Conflicted Lymie
by Jennifer Allton
http://jmgarnet76.blogspot.com
Most people wouldn't even realize that I have Lyme Disease unless I told them. It is hard for them to fathom that a PICC line was sustaining my life a year ago. My life appears normal in 2010. God helped me when the quality of my life was null of fun and normalcy. He gave me the strength to put one foot in front of the other to not only fight for myself, but for others with Lyme Disease. He put people in my path that had a hand in my current state of wellness and for that I am so thankful. In the past year, conflicting emotions run through me as God has finally given me a seemingly ordinary life. Ever feel conflicted?
What's conflicting about that you ask? I find that I am not quite normal and I am not quite a Lymie. I'm in Lymie limbo so to speak. This time of wellness is difficult because most of my friends were in Lyme treatment well before I started treatment and they are still very sick. Some of them are even sicker now than they were then. They call me lucky, blessed and normal. I feel lucky and blessed, but I definitely do not feel normal.
I feel like my body is the game of Jenga. We're taking pieces from the base and adding them to the top. Each part we pull may or may not be a load-bearing piece. If the wrong component is pulled, I fear that my body will just come crashing down. It is very important to be careful with every single piece and use caution with every move. My inner soul is aching because I don't feel part of my most inner circle anymore. Even though it is probably not true, I think that my Lyme friends feel as if I can't understand what they are going through because I am well.
On the other hand, it is hard to live a normal life because I have lived the Lyme life for so long. There was a point in 2008 where I was at my doctor's office nearly every day. I was getting IV's, picking up supplements, picking up IV things for home or having an office visit. There are still remnants from that time in my home. I still have an IV pole, specialized PICC line dressings, even the PICC line itself, heparin and saline solutions. The list of what I have from that time in my life goes on and on. Sometimes I just want to throw it all away or give it to others that need it, but then I want reminders of just how far I have come. I need to know how abnormal I was to know how normal I am now.
The other conflicting role is that I became proficient at hiding my physical pains and ailments. I became so good at adapting that sometimes these ailments are hidden from even me. When I finally do complain a bit about a pain here or there, I get a lecture from my friends about how I need to be back in treatment. I immediately think hateful thoughts towards the spiral bacteria that ruined my life. Then approximately ten seconds later, I pick myself up by the bootstraps. I finally have an immune system and my body is finally doing what it needs to do.

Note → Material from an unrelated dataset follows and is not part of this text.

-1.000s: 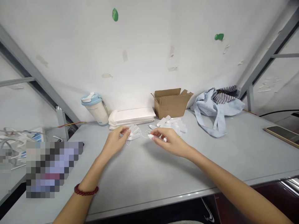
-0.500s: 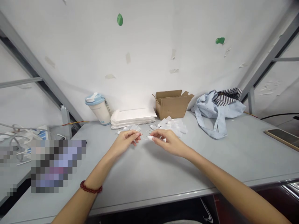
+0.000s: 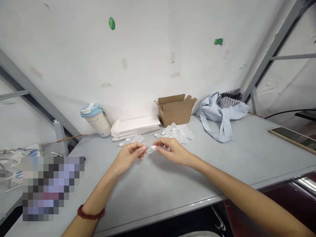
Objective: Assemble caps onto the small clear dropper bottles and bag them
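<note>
My right hand [image 3: 171, 150] pinches a small white plastic bottle with a thin needle-like tip [image 3: 153, 148], which points left. Close by on the left, my left hand [image 3: 132, 154] has thumb and forefinger pressed together at the end of that thin tip. Whatever lies between those left fingertips is too small to make out. Just behind my right hand is a pile of similar translucent white bottles [image 3: 181, 133] on the grey table [image 3: 158, 191]. A smaller group of clear and white pieces [image 3: 134, 140] lies behind my left hand.
Along the wall stand a blue-lidded cup [image 3: 96, 120], a stack of white padded envelopes [image 3: 135, 126] and an open cardboard box [image 3: 176, 110]. A light blue cloth bag [image 3: 221, 112] and a phone [image 3: 293, 138] are to the right. Cables [image 3: 14, 164] crowd the far left.
My hands have come closer together, and the bottle's tip now reaches my left fingertips. The view has turned slightly to the right.
</note>
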Motion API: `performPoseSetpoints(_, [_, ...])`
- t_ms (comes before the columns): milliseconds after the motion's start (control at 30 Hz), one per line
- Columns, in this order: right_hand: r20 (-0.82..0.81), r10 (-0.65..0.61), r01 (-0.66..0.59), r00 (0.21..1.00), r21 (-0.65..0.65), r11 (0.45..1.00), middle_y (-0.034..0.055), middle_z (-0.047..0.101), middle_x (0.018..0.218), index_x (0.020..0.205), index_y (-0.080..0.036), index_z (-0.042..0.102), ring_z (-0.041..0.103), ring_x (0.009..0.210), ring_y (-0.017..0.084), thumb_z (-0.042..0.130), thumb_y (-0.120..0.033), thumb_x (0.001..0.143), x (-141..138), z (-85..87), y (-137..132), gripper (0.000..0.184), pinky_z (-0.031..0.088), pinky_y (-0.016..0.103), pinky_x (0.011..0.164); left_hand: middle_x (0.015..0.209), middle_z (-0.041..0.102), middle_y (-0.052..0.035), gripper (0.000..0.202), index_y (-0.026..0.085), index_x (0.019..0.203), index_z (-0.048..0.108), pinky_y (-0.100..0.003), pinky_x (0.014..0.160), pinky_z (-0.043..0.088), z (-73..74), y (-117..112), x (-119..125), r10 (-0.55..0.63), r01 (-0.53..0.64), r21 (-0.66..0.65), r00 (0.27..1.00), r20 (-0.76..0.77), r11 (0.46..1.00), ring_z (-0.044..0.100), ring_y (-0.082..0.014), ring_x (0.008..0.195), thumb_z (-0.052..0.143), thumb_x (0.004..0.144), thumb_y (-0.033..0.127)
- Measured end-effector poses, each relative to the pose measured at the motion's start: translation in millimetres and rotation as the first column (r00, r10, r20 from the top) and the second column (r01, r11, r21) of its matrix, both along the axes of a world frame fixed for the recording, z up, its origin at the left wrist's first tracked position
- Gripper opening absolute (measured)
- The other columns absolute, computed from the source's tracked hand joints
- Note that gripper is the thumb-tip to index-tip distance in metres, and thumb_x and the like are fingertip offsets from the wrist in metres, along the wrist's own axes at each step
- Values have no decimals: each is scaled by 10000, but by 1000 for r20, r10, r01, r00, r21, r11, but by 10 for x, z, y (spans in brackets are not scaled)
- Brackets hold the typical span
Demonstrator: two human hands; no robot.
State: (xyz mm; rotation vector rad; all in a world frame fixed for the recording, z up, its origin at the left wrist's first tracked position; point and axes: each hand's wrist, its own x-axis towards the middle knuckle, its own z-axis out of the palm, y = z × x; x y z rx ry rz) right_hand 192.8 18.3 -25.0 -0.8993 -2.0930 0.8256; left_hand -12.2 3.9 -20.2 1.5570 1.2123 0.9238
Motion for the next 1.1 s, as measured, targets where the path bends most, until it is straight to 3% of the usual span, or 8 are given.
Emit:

But I still feel conflicted. I am a Lymie that can't be normal and feels somewhat ousted by the Lyme community since I am not complaining about ailments I do have. The "normal" don't desire me to be around when I do complain about my weaknesses and those with Lyme Disease don't want me because I am somewhat normal. Yes, I know that this is all a falsehood created by my own imagination, but it feels somewhat true. Are there others that feel like this too?